Wohl wenige Tätigkeiten sind so fehleranfällig wie das Übersetzen. Selbst an so richtig guten Tagen, an denen man sich auf der Höhe seiner kreativen und stilistischen Kräfte wähnt und die Finger zielsicher immer die richtigen Tasten treffen, können immer noch eine Menge Dinge schiefgehen. In Eile übernimmt man dann vielleicht eine nicht ganz stimmige Vorübersetzung, vergisst, dass der aktuelle Kunde ganz andere Kopplungs- oder Anführungszeichenregeln wünscht als der letzte, oder sitzt schlichtweg einem komplett verunglückten Ausgangstext auf.

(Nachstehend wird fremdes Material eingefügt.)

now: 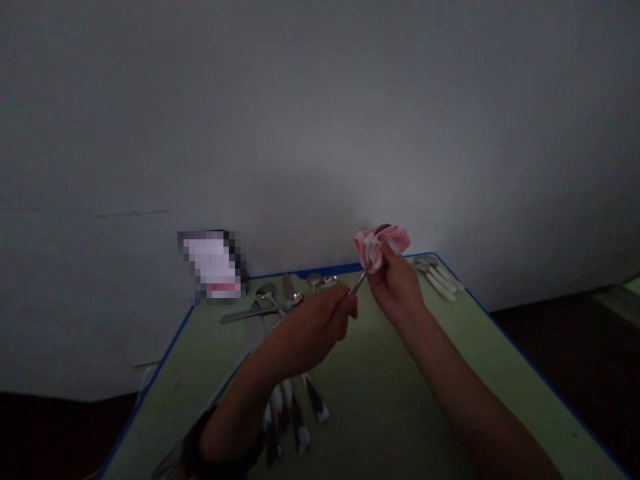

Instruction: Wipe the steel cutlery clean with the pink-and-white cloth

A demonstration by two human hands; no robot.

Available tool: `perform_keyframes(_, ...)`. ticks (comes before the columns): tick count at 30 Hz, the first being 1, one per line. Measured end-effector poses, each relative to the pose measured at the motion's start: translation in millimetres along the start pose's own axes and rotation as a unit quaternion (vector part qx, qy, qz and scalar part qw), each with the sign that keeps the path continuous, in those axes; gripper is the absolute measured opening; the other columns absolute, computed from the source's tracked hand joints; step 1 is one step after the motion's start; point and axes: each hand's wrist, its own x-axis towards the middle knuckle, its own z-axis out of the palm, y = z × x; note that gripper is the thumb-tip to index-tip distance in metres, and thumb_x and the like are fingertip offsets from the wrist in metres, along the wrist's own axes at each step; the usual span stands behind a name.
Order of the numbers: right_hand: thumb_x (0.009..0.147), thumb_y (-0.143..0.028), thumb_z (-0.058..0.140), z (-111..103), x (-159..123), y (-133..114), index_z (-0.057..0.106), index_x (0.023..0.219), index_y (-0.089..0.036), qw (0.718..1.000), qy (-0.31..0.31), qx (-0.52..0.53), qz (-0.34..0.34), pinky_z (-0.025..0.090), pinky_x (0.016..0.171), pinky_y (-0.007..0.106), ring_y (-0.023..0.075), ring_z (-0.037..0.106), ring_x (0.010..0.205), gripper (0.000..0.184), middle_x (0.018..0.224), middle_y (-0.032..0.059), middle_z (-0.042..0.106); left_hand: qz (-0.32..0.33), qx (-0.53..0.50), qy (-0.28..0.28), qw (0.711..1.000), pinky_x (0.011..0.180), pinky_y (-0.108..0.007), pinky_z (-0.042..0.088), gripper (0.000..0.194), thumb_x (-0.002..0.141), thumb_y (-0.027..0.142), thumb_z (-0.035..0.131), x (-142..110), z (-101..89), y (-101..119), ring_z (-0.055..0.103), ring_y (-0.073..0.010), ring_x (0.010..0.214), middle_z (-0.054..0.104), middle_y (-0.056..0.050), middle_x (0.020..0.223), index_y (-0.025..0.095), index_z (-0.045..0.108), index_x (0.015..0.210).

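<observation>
My left hand (320, 323) is closed around the handle of a metal utensil (358, 283), held above the green table (400, 400). The utensil's far end disappears into a pink and white cloth (383, 243). My right hand (395, 283) grips that cloth, bunched around the utensil's tip, so the tip is hidden. Both hands are raised over the middle of the table, close together.
Several metal spoons and knives (280, 300) lie on the table's left and far side, more under my left forearm (295, 413). White-handled cutlery (440, 277) rests at the far right corner. A blurred box (213, 267) stands at the far left. A grey wall rises behind.
</observation>
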Motion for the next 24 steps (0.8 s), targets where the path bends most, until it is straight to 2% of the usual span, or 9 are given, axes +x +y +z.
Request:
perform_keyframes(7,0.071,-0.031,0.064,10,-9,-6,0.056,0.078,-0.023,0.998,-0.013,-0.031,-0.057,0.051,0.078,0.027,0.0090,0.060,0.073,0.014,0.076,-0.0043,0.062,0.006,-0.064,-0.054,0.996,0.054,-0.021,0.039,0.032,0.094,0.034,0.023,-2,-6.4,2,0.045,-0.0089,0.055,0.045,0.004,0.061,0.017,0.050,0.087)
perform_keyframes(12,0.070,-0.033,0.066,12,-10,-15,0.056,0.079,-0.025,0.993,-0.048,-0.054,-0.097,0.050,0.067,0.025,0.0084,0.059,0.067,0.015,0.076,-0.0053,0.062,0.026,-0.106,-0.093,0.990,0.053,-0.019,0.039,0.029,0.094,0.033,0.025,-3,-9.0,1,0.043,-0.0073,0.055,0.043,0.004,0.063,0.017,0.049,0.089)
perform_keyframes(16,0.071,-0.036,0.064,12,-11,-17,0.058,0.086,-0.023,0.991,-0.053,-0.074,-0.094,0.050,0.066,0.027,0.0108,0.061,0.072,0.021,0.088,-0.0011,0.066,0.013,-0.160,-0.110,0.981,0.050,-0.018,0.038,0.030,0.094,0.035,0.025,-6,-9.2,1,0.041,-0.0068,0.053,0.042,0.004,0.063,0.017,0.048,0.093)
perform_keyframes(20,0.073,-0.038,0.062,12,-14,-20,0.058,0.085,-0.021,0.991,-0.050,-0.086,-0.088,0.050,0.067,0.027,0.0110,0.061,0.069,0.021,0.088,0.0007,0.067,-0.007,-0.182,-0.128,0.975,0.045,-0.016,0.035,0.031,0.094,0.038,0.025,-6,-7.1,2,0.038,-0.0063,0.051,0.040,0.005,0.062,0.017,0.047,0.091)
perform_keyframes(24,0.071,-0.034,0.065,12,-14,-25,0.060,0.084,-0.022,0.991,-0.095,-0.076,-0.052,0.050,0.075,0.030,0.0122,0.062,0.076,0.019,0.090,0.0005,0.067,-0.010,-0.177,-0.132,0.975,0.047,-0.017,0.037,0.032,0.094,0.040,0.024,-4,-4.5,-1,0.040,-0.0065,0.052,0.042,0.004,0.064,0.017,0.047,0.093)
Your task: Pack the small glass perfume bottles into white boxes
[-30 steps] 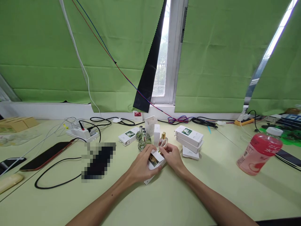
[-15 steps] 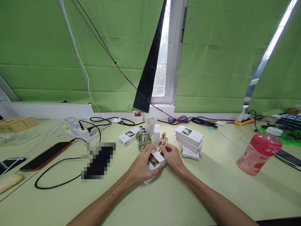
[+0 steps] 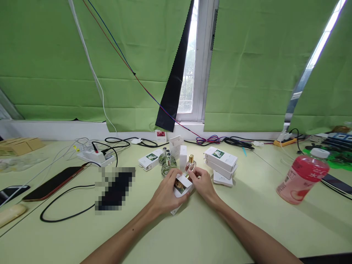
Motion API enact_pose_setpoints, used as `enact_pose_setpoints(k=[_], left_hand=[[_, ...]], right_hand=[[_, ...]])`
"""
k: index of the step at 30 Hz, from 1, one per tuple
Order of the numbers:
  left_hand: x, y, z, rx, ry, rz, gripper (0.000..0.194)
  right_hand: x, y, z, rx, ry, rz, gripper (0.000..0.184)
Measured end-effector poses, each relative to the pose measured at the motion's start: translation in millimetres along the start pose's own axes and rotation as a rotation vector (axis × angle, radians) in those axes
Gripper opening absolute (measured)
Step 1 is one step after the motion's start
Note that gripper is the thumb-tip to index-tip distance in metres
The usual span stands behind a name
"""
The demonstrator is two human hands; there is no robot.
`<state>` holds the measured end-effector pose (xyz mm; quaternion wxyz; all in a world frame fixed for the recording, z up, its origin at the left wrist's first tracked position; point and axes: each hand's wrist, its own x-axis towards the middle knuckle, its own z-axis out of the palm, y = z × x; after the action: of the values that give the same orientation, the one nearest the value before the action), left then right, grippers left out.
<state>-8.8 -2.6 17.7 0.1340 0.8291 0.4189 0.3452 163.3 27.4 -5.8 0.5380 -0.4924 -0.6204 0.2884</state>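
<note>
A white perfume box (image 3: 182,187) with a flower picture is gripped in my left hand (image 3: 165,192), thumb along its near side. Closed fingers of my right hand (image 3: 202,181) meet at the box's far end, beside a small gold-coloured piece (image 3: 187,176); what they pinch is mostly hidden. A white card-like piece (image 3: 176,210) sticks out beneath the box. Just beyond my hands stands a perfume bottle (image 3: 190,165) with a gold cap. Several greenish glass bottles (image 3: 168,168) stand to its left, near a narrow upright white box (image 3: 183,157).
Stacked white boxes (image 3: 221,159) lie to the right, another flat box (image 3: 150,158) to the left. A pink drink bottle (image 3: 302,178) stands far right. Phones (image 3: 55,182), a power strip (image 3: 95,156) and loose cables occupy the left. Black cables (image 3: 239,142) run along the back.
My right fingers have shifted slightly at the box's far end, and less of the gold-coloured piece shows. The left hand keeps its hold with hardly any movement.
</note>
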Motion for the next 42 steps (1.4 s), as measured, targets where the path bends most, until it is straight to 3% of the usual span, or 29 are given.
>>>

Ebenso zahllos wie die Fallstricke beim Übersetzen sind die Internetseiten, die sich über Übersetzungsfehler lustig machen. Das Internet ist voll davon. Und dass der Google-Übersetzer, so beängstigend-rasant seine Entwicklung manchem scheinen mag, bisher in erster Linie mit seinen Beatboxing-Fähigkeiten begeistert, dürfte sich auch schon herumgesprochen haben. Das vielbeschworene 4-Augen-Prinzip ist für eine gute Übersetzung deshalb Pflicht. Und rettet natürlich auch uns immer wieder vor Fehlern. In Zukunft wird in diesem Blog sicher noch das ein oder andere Mal von lustigen (Übersetzungs)fehlern à la „Die Maschine muss von Hans bedient werden“ zu lesen sein.